Amazon defended its treatment of workers in a statement to ABC News on Thursday.
“This group is being intentionally misleading and continues to promote a false narrative,” Amazon spokesperson Eileen Hards said. “The fact is at Amazon we provide great pay, great benefits, and great opportunities — all from day one. We’ve created more than 1.5 million jobs around the world, and counting, and we provide a modern, safe, and engaging workplace whether you work in an office or at one of our operations buildings.”
The company announced earlier this year a $2.2 billion investment to increase pay for fulfillment and transportation employees in the U.S. As a result, the average base wage for these employees is now more than $22 per hour and the average total compensation more than $29 per hour when the value of their elected benefits is factored in, according to the company.
Comprehensive benefits for these employees that begin on the first day of employment include health, vision and dental insurance; a 401(k) with 50% company match; up to 20 weeks paid leave, which includes 14 weeks of pregnancy-related disability leave and six weeks of parental leave; and Amazon’s Career Choice program, which prepays college tuition, according to Amazon.

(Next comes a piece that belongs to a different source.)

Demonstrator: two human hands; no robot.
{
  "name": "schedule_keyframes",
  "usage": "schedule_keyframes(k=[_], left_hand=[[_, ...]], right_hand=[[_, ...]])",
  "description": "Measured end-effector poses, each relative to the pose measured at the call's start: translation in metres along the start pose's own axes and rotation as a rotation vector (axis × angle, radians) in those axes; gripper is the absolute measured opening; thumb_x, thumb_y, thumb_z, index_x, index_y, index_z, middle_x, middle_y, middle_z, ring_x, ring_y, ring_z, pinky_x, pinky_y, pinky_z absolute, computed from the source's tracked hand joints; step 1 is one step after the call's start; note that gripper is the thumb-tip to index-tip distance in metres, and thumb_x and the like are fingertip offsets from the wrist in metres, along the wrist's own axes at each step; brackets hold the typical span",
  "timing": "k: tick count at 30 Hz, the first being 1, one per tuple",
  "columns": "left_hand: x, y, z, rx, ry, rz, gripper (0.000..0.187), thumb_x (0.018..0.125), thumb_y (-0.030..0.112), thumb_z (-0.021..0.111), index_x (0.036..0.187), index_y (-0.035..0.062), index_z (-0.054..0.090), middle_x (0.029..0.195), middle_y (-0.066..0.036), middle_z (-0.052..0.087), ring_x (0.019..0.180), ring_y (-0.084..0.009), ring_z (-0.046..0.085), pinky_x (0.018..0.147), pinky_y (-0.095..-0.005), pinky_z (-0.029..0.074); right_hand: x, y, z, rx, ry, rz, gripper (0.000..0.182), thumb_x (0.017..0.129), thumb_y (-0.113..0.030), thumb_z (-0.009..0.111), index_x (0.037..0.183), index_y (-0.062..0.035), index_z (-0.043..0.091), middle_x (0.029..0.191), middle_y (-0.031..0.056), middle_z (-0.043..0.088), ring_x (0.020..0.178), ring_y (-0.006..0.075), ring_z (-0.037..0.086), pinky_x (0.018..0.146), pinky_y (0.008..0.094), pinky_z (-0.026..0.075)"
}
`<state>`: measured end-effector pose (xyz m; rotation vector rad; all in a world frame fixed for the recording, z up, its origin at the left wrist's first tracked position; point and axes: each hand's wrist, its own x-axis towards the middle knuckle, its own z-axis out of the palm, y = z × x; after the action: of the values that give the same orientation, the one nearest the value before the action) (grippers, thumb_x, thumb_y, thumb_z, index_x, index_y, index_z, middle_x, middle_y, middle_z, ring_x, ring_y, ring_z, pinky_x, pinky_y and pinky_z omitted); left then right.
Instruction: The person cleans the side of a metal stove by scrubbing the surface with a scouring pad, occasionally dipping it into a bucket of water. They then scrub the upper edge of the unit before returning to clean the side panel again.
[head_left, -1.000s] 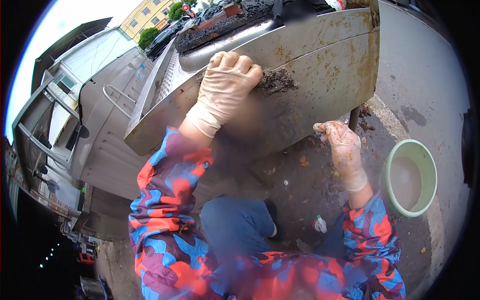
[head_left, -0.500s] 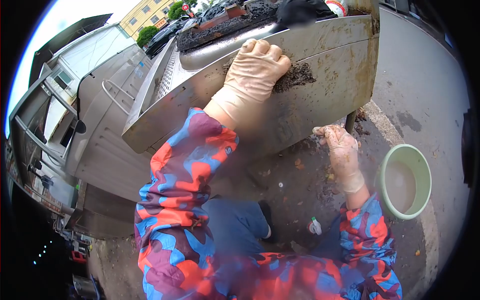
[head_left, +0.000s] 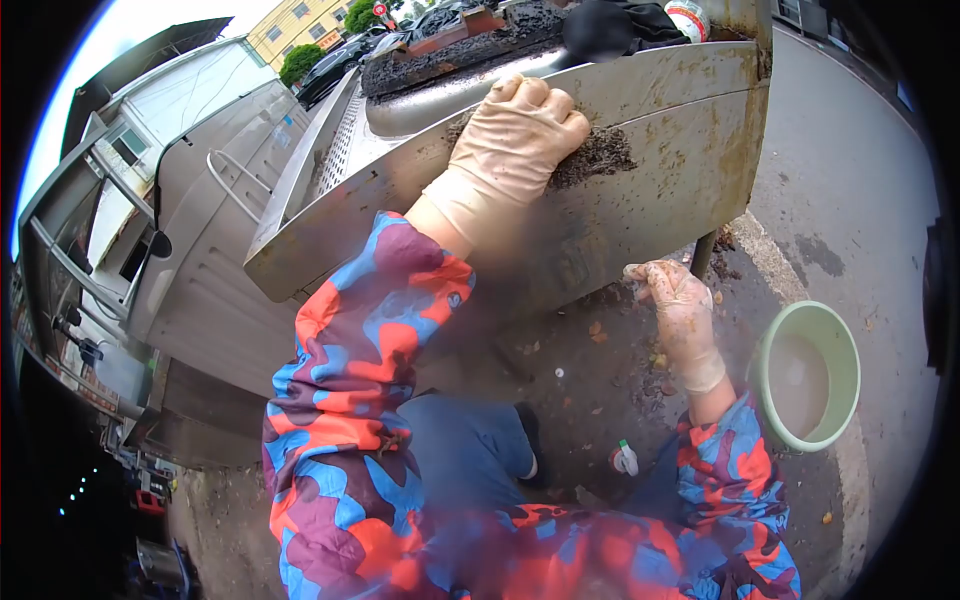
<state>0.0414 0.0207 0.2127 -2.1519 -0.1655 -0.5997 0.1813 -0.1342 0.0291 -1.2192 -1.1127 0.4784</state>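
Observation:
My left hand (head_left: 518, 140), in a pale, thin glove, is closed in a fist against the stained metal side panel (head_left: 690, 140) of a large stainless-steel unit; I cannot tell what is inside the fingers. A dark brown, crumbly patch of grime (head_left: 602, 155) lies on the panel right beside the knuckles, with a little more at the hand's other side. My right hand (head_left: 680, 315), gloved too and smeared with dirt, hangs below the panel near a metal leg (head_left: 703, 253). Its fingers are curled together, and nothing shows between them.
A light green basin (head_left: 853, 375) of cloudy water stands on the ground at the right. Near my legs lies a small bottle with a green top (head_left: 625, 458). On top of the unit are a black-crusted part (head_left: 460, 55), a black cloth (head_left: 600, 30) and a can (head_left: 688, 18).
The view has shifted slightly, so the unit sits a little lower and further right. My left hand has slid a little up the panel; my right hand looks the same.

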Motion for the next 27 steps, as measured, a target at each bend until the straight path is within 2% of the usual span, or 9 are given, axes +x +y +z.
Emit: schedule_keyframes(k=[3, 7, 9, 13, 18, 21, 24, 25, 27], left_hand=[[0.001, 0.007, 0.003, -0.019, -0.037, -0.009, 0.018, 0.075, 0.012, 0.056, 0.092, 0.0138, 0.062, 0.094, -0.002, 0.058, 0.097, -0.0235, 0.055, 0.092, -0.0374, 0.043], [-0.054, -0.005, -0.025, 0.027, -0.127, -0.079, 0.026, 0.070, 0.014, 0.060, 0.096, 0.0154, 0.065, 0.091, -0.001, 0.057, 0.094, -0.0247, 0.053, 0.091, -0.0418, 0.041], [-0.075, -0.017, -0.033, 0.072, -0.071, -0.074, 0.026, 0.071, 0.014, 0.060, 0.096, 0.0158, 0.065, 0.090, -0.002, 0.057, 0.094, -0.0250, 0.053, 0.091, -0.0414, 0.041], [-0.046, -0.013, -0.022, 0.050, -0.117, -0.030, 0.023, 0.072, 0.015, 0.059, 0.095, 0.0154, 0.064, 0.090, -0.003, 0.056, 0.096, -0.0240, 0.053, 0.090, -0.0403, 0.041], [0.007, 0.014, 0.009, -0.030, -0.008, -0.015, 0.017, 0.074, 0.013, 0.056, 0.090, 0.0144, 0.060, 0.092, -0.003, 0.057, 0.098, -0.0240, 0.053, 0.093, -0.0378, 0.040], [-0.016, 0.009, -0.006, -0.026, -0.079, -0.047, 0.018, 0.073, 0.012, 0.057, 0.090, 0.0143, 0.061, 0.092, -0.003, 0.057, 0.097, -0.0239, 0.054, 0.092, -0.0385, 0.041], [-0.062, -0.012, -0.033, 0.066, -0.130, -0.096, 0.027, 0.069, 0.013, 0.060, 0.095, 0.0144, 0.066, 0.088, -0.003, 0.057, 0.094, -0.0261, 0.054, 0.090, -0.0416, 0.040], [-0.074, -0.019, -0.037, 0.060, -0.085, -0.111, 0.028, 0.069, 0.013, 0.060, 0.095, 0.0141, 0.066, 0.088, -0.003, 0.057, 0.094, -0.0262, 0.054, 0.089, -0.0427, 0.040], [-0.076, -0.019, -0.040, 0.163, -0.058, -0.101, 0.017, 0.074, 0.019, 0.056, 0.089, 0.0152, 0.062, 0.088, -0.002, 0.056, 0.094, -0.0237, 0.053, 0.091, -0.0411, 0.042]], right_hand=[[-0.001, -0.004, -0.004, -0.010, 0.037, -0.019, 0.020, 0.095, -0.012, 0.055, 0.095, -0.0010, 0.072, 0.090, 0.0067, 0.069, 0.070, 0.0115, 0.060, 0.067, 0.0252, 0.049], [-0.002, -0.005, -0.009, -0.001, 0.037, -0.013, 0.019, 0.095, -0.011, 0.055, 0.095, -0.0008, 0.071, 0.089, 0.0067, 0.069, 0.070, 0.0115, 0.059, 0.067, 0.0254, 0.049], [-0.004, -0.002, -0.012, 0.019, 0.028, -0.006, 0.019, 0.095, -0.011, 0.055, 0.096, -0.0007, 0.071, 0.089, 0.0066, 0.069, 0.070, 0.0114, 0.059, 0.067, 0.0255, 0.049], [-0.003, -0.004, -0.013, 0.033, 0.013, 0.006, 0.018, 0.094, -0.011, 0.056, 0.097, -0.0007, 0.071, 0.089, 0.0069, 0.069, 0.071, 0.0117, 0.060, 0.068, 0.0257, 0.050], [-0.003, -0.006, -0.014, 0.006, 0.039, 0.015, 0.019, 0.094, -0.011, 0.056, 0.097, -0.0005, 0.071, 0.090, 0.0075, 0.069, 0.072, 0.0118, 0.061, 0.069, 0.0258, 0.050], [-0.004, -0.008, -0.013, 0.030, 0.045, 0.016, 0.019, 0.095, -0.012, 0.056, 0.097, -0.0008, 0.071, 0.090, 0.0070, 0.069, 0.071, 0.0116, 0.061, 0.069, 0.0257, 0.050], [-0.006, -0.005, -0.015, 0.022, 0.026, 0.022, 0.019, 0.094, -0.012, 0.055, 0.096, -0.0011, 0.071, 0.090, 0.0067, 0.069, 0.071, 0.0116, 0.061, 0.068, 0.0255, 0.050], [-0.006, 0.000, -0.015, 0.035, 0.016, 0.005, 0.019, 0.094, -0.011, 0.055, 0.096, -0.0011, 0.071, 0.090, 0.0067, 0.069, 0.070, 0.0118, 0.061, 0.068, 0.0257, 0.050], [-0.004, 0.003, -0.017, 0.047, 0.009, -0.013, 0.019, 0.094, -0.011, 0.055, 0.096, -0.0011, 0.071, 0.090, 0.0067, 0.069, 0.070, 0.0120, 0.060, 0.067, 0.0259, 0.050]])
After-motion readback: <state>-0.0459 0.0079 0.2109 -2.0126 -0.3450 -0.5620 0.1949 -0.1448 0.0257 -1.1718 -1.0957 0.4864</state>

An earlier statement to ABC News from Amazon stated: “While we’re always listening and looking at ways to improve, we remain proud of the competitive pay, comprehensive benefits and engaging, safe work experiences we provide our teams.”
Amazon workers have been outspoken in recent years about workers’ rights, especially as the 2020 COVID-19 pandemic increased the number of online orders. E-commerce sales in the U.S. increased by $244.2 billion — or 43% — in 2020, the first year of the pandemic, rising from $571.2 billion in 2019 to $815.4 billion in 2020, according to the Census Bureau’s Annual Retail Trade Survey.
In 2022, a worker-led independent group led the first-ever U.S. union at the company, unionizing a 6,000-employee Amazon warehouse in Staten Island, New York.
While subsequent attempts at facilities in Alabama and New York have failed, efforts have continued.
In June 2023, nearly 2,000 Amazon workers organized a walkout after a mandate to return to the office was issued. In Kentucky, Amazon employees who spoke to ABC News alleged that the company was leading a union-busting campaign to discourage employees from organizing.
Amazon told ABC News last year that the disciplinary action taken by the company at an Amazon facility in Kentucky came in response to infractions of company policy.
“Amazon squeezes everything that it can get, but it changes its behavior depending on its jurisdiction,” James Schneider, communications director for Progressive International, told ABC News this week. “Let’s say, in Sweden, it engages much better at how it operates with trade unions. But in the U.S., it engages in union busting.”
A 2022 report by the United Nations’ International Labour Organization found that post-pandemic inflation and the rising cost of living have been decreasing the value of minimum wage globally.
The rise of inflation has paved the way for collective action, experts say. (Starbucks was also part of the 2022 union resurgence.)
“Amazon is everywhere, but so are we. By uniting our movements across borders, we can not only force Amazon to change its ways but lay the foundations of a world that prioritizes human dignity, not Jeff Bezos’ bank balance,” said Varsha Gandikota-Nellutla, Progressive International’s co-general coordinator.